Check-in before code review is an antipattern
Posted at 07:00 on 09 July 2015
I’ve never been that satisfied with most explanations that I see on the Internet of why Git is better than Subversion. Usually they wax lyrical about distributed versus centralised workflows or the advantages of branching and merging, but I find that kind of misses something because it takes way too long to get to the point. The question is, what is Git’s biggest advantage, in business terms, over Subversion?
The answer is quite simple. Git supports workflows that Subversion does not, that have significant benefits for your code quality, team collaboration and knowledge sharing.
There are a few such workflows, and the ones that have become popular all have one thing in common. Code gets reviewed before it is merged into the main codebase, rather than waiting till after the fact.
In actual fact, Git’s flexibility about when you conduct code reviews leaves Subversion dead in the water. Pull requests on a web-based Git server allow you to not only review code before it is merged, but to involve the whole team in the code review and even to carry out code reviews on work that is still in progress if you’re that way inclined. In effect, every task, every user story, every feature becomes a complete conversation.
To be fair, you can adopt this workflow with Subversion, using either task branches or patches, but Subversion makes branching and merging so clunky, user-unfriendly and error-prone that it simply isn’t practical, and besides being similarly clunky, submitting patches blocks further work until your submission has been reviewed. Consequently in practice, on most Subversion-based projects, commit-before-review is the norm, and review-before-merge is only used on the most high-impact, high-risk work. And it shows—trunk-based Subversion-hosted projects almost always have a far, far lower quality than pull request-based Git-hosted projects.
Why the difference? Simple. In the commit-before-review workflow, every check-in becomes a fait accompli.
This can be a recipe for disaster.
If bad code gets checked in, you have to explicitly ask for it to be backed out or modified—and you have to follow through to ensure that this is done. Sometimes it can’t be backed out or modified, because other code has been checked in that depends on it. Contentious design decisions can all too easily be steamrollered in without any discussion—and in the event of a disagreement, backing them out can all too easily be filibustered.

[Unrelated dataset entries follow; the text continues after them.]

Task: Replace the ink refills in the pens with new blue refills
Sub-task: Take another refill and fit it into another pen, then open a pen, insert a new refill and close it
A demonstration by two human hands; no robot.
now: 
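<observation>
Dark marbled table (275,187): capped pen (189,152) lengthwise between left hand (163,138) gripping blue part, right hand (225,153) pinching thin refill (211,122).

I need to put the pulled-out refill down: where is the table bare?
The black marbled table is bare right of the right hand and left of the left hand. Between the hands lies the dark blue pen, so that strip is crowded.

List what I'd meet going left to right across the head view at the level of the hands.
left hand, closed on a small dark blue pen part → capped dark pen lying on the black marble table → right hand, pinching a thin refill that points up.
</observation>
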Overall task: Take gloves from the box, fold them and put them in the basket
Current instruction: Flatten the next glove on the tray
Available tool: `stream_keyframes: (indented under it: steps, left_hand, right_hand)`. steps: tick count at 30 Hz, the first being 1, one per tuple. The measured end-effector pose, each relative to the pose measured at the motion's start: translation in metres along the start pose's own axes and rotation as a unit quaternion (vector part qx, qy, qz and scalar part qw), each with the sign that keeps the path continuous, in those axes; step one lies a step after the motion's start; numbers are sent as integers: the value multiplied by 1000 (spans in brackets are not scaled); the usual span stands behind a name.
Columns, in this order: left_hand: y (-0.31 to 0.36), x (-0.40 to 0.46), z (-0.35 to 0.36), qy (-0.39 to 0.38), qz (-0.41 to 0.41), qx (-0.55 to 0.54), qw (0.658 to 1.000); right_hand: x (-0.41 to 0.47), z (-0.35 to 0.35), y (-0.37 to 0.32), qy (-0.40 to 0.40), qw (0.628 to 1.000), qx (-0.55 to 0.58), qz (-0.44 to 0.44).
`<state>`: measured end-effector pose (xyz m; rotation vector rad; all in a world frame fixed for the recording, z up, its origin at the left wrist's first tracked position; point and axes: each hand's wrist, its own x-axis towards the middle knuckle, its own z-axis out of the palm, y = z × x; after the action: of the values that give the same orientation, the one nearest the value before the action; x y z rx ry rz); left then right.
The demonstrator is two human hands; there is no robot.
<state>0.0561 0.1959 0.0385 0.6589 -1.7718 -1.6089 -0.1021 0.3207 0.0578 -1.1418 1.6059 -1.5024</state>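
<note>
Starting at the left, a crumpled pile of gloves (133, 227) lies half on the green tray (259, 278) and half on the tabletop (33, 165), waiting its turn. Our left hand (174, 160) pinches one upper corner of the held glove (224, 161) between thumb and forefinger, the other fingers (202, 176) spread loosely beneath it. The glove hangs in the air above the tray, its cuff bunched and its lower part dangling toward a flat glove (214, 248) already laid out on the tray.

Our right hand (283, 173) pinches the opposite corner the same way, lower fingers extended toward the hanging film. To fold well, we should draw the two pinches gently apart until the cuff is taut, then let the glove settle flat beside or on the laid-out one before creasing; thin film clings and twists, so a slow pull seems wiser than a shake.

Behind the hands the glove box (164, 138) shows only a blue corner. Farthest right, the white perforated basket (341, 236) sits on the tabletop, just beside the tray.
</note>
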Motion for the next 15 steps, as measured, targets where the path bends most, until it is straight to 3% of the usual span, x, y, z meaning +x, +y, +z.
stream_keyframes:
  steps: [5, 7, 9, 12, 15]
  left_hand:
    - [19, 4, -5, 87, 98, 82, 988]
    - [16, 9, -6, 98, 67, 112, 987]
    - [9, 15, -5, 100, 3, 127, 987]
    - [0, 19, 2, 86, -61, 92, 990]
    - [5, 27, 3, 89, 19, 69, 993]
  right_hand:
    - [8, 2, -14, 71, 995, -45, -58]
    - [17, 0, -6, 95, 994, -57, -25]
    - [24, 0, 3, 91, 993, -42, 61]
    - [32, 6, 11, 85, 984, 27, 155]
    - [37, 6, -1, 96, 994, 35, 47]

There’s also a strong psychological pressure to let standards slip as well. When you’re checking in code as a fait accompli, it’s all too easy to check in ill-thought-out variable names, poor test coverage, that doesn’t follow the team’s coding standards, with useless commit summaries to boot. It’s also far too easy for your reviewer (singular—you seldom if ever get more than one person reviewing your code in this model) to decide to pick his or her battles and only focus on the more important things.
On the other hand, when the default action is “reject,” as with pull requests, the onus is on you as the author of the code to prove that your changes are fit for purpose. This gives you all the more incentive to get things right—to stick to the team’s agreed coding conventions, to write tests, to separate concerns correctly, and so on. It also means that you pay more attention to making your code readable and your commit summaries informative. After all, your team-mates (plural) are going to have to make this judgment call based on whether they can understand what you’ve done or not.
Another significant benefit of pull requests is that they dramatically improve knowledge sharing among the team. A new developer may submit a pull request that reinvents methods that already exist, or that violates coding standards that they didn’t know existed. Pull requests are an opportunity for education here—you can easily point them in the right direction. On the other hand, with commit-before-review, because it is so easy to overlook things such as these, opportunities to educate your team-mates get lost.
One other thing bears saying here. Even if you do manage to adopt a pull request-like workflow with Subversion, you still face one major limitation: changesets in Subversion are immutable. With Git, if the commit history of a task branch makes it difficult to review, you can always ask the author to revise it—clarifying commit summaries, squashing superfluous changesets, and perhaps (for experienced Git users) even teasing changesets apart. You can do this quite effectively with the git rebase --interactive
command. With Subversion, on the other hand, once it’s in, you’re stuck with it.
Pull requests are not the only advantage that Git has over Subversion. But they are the most important and the most business-critical. A pull request-based workflow with Git will give you a codebase that is much cleaner and much more robust, with fewer nasty surprises and an informative and useful source history. Trunk-based development in Subversion, on the other hand, can leave you with a very bad taste in your mouth. For this reason, sticking with Subversion raises serious questions about the quality and maintainability of your codebase.